Cinema: Captain America: The Winter Soldier and Heaven is for Real.

Poolside: only one I remember was Guardians of the Galaxy...


----------



## papertraveller

Thank you for taking the time to write about your trip. It's really helpful for those of us who have sailed on DCL, and are contemplating RCCL.

Could you please explain about the 'wine inspection' when you were boarding? I assume this is to check that you have only one bottle in your bag?

How did the pool towel sign-out situation work?

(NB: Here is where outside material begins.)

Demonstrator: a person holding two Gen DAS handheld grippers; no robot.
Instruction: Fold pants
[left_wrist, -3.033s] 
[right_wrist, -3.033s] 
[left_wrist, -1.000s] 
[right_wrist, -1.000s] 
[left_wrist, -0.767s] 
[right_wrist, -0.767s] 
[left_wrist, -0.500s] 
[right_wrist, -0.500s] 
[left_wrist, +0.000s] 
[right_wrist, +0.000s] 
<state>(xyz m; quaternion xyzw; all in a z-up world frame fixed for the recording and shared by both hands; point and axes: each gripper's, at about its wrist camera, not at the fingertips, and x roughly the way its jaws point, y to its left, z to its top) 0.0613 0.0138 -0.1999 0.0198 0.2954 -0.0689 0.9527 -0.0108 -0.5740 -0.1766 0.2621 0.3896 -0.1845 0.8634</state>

Are there any other notable differences between the two cruise lines? (I mean other than the subjective, food, service, etc.) I'm looking for "On Disney it's done this way, and on RCCL it's this way". For example, your Windjammer hours point is very useful. 

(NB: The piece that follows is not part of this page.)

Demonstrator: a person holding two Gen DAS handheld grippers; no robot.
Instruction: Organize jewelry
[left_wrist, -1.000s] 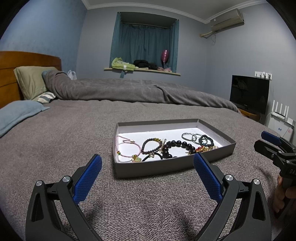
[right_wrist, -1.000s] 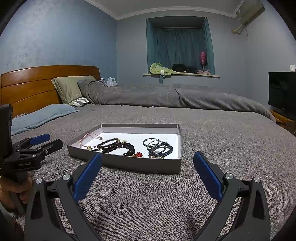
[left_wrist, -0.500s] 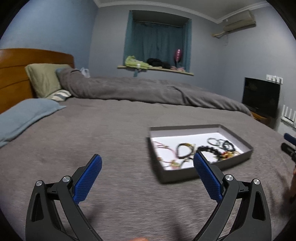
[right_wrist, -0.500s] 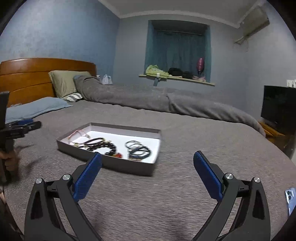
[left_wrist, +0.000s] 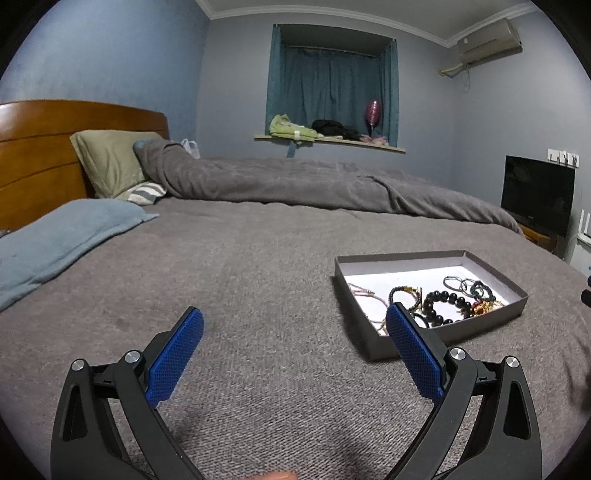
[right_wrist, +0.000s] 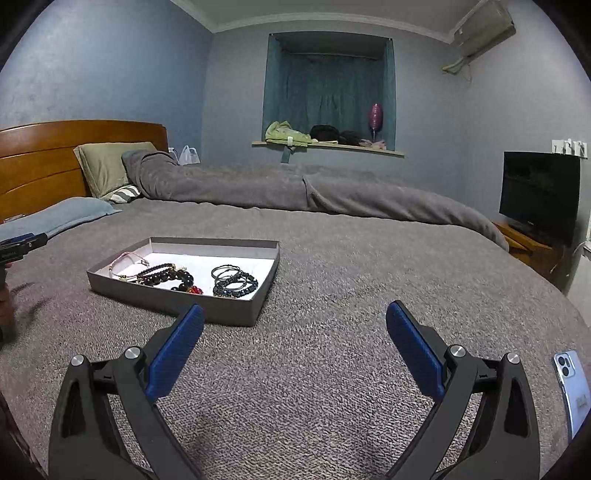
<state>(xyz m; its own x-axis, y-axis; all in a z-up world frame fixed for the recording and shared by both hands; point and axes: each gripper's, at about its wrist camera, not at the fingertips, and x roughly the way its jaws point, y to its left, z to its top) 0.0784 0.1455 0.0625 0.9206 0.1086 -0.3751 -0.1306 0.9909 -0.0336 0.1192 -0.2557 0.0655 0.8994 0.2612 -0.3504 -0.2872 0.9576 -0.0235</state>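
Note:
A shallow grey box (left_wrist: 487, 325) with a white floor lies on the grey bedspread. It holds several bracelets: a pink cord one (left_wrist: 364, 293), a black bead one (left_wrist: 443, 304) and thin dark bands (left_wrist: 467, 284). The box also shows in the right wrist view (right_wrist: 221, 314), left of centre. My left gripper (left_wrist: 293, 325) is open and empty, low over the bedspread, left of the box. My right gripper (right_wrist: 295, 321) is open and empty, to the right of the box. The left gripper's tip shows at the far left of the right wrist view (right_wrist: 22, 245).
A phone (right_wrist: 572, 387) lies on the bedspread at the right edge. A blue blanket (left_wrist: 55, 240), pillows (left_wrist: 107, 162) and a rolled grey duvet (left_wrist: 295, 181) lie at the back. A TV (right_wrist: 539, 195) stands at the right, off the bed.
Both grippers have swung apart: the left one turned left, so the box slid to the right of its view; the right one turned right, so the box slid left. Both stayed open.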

We will be with a large family group on a port-centric cruise. It seemed to me that some of the ship's amenities and attractions might not be that important to us since we'd be off touring almost every day. Still, when everyone comes back onboard ravenous, I wonder where the teenagers will find something to eat?


----------



## tidefan

papertraveller said:


> Thank you for taking the time to write about your trip. It's really helpful for those of us who have sailed on DCL, and are contemplating RCCL.  Could you please explain about the 'wine inspection' when you were boarding? I assume this is to check that you have only one bottle in your bag?  How did the pool towel sign-out situation work?  Are there any other notable differences between the two cruise lines? (I mean other than the subjective, food, service, etc.) I'm looking for "On Disney it's done this way, and on RCCL it's this way". For example, your Windjammer hours point is very useful.  We will be with a large family group on a port-centric cruise. It seemed to me that some of the ship's amenities and attractions might not be that important to us since we'd be off touring almost every day. Still, when everyone comes back onboard ravenous, I wonder where the teenagers will find something to eat?

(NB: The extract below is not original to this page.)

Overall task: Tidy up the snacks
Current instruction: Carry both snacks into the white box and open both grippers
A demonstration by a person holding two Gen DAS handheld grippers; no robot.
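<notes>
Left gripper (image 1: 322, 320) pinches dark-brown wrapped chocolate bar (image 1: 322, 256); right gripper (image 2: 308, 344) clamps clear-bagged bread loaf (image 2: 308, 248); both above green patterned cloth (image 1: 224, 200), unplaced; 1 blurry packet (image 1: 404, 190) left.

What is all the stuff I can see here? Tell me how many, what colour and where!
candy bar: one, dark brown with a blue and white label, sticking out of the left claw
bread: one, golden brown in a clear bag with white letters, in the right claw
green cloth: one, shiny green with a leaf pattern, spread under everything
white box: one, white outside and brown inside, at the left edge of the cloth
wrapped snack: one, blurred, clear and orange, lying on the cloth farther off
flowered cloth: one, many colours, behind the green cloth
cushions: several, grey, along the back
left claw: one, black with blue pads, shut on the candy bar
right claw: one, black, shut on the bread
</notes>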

Wine inspection was they checked your 2 bottles of wine at Security.

For pool towels, you only had to scan them out on port days. They'd scan your card for the number of towels you took and scan them back in when you returned. Conversely, you could just go get them at the pool the night prior to a port day and just not have to worry about it.

One thing to mention. Remember, this was just one experience on one particular ship. I don't really have a good sample size to judge the rest of the ships in the fleet. Embarkation may just have been an off day, as the customer service. Things smoothed out by the end of our cruise.


----------



## ldo

I have been on 4 RCCL cruises, all different ships--last one was 1 year ago.  Customer service is OK, and sometimes (rarely, in my experience) poor--for example, a few years ago, a RCCL shore excursion's time was changed (kayak tour or something), but some passengers were unaware of the change. When they arrived @ 10am, they were told the RCCL tour had departed at 9:30 and that there had been a time change---RCCL did not seem to be too concerned about it on the dock. We were leaving on our tour, so don't know what happened--but I recall thinking that was not a "can do" attitude-like hustle them to meet the tour, call the tour operator and make arrangements, etc. When our DCL tour was changed--we got a letter and also a voicemail. Don't know what RCCL did. 
Then, last year, we took the Liberty, which highly advertised DreamWorks #D Movies.  On 4 nights, they had 1 3D Movie and 2 late night movies by the pool. When I inquired at customer service about any other movies, they were somewhat clueless and then just said there will be a movie later in the week. Towel return--told to go to one end of the pool--walked there and found a closed sign--stuff like that, but really nothing that is a big deal in 4 cruises. 
I just have somewhat lower expectations than DCL, and the cruises are fine. But, my kids always ask "What cruise is it--and if I say RCCL, they say, "oh," vs. if I say DCL, they say, "YES!"


----------



## mwins78

Just did my first rccl after 3 Dcl!!!! Group of forty All I can say is that I gave it a chance back to dcl I go!  The two things I enjoyed that Disney lacks for me is the adult entertainment at night I was up to the wee hours in the morning having fun while on dcl nights pretty much over at 11. Second thing is my 9 yr old son enjoyed the kids club on rccl hates Disney to many kids just running around rccl is more structured.  Thats it!!! Food was terrible lost a couple of pounds while cruising usually I gain about five.  Stateroom was like staying in a two star hotel,  omg the showers where tiny I could barely move without banging my elbows on shower doors.  But  I made the best of it had fun with friends in family Just won't be back any time soon!!!!


----------



## tidefan

mwins78 said:


> Just did my first rccl after 3 Dcl!!!! Group of forty All I can say is that I gave it a chance back to dcl I go!  The two things I enjoyed that Disney lacks for me is the adult entertainment at night I was up to the wee hours in the morning having fun while on dcl nights pretty much over at 11. Second thing is my 9 yr old son enjoyed the kids club on rccl hates Disney to many kids just running around rccl is more structured.  Thats it!!! Food was terrible lost a couple of pounds while cruising usually I gain about five.  Stateroom was like staying in a two star hotel,  omg the showers where tiny I could barely move without banging my elbows on shower doors.  But  I made the best of it had fun with friends in family Just won't be back any time soon!!!!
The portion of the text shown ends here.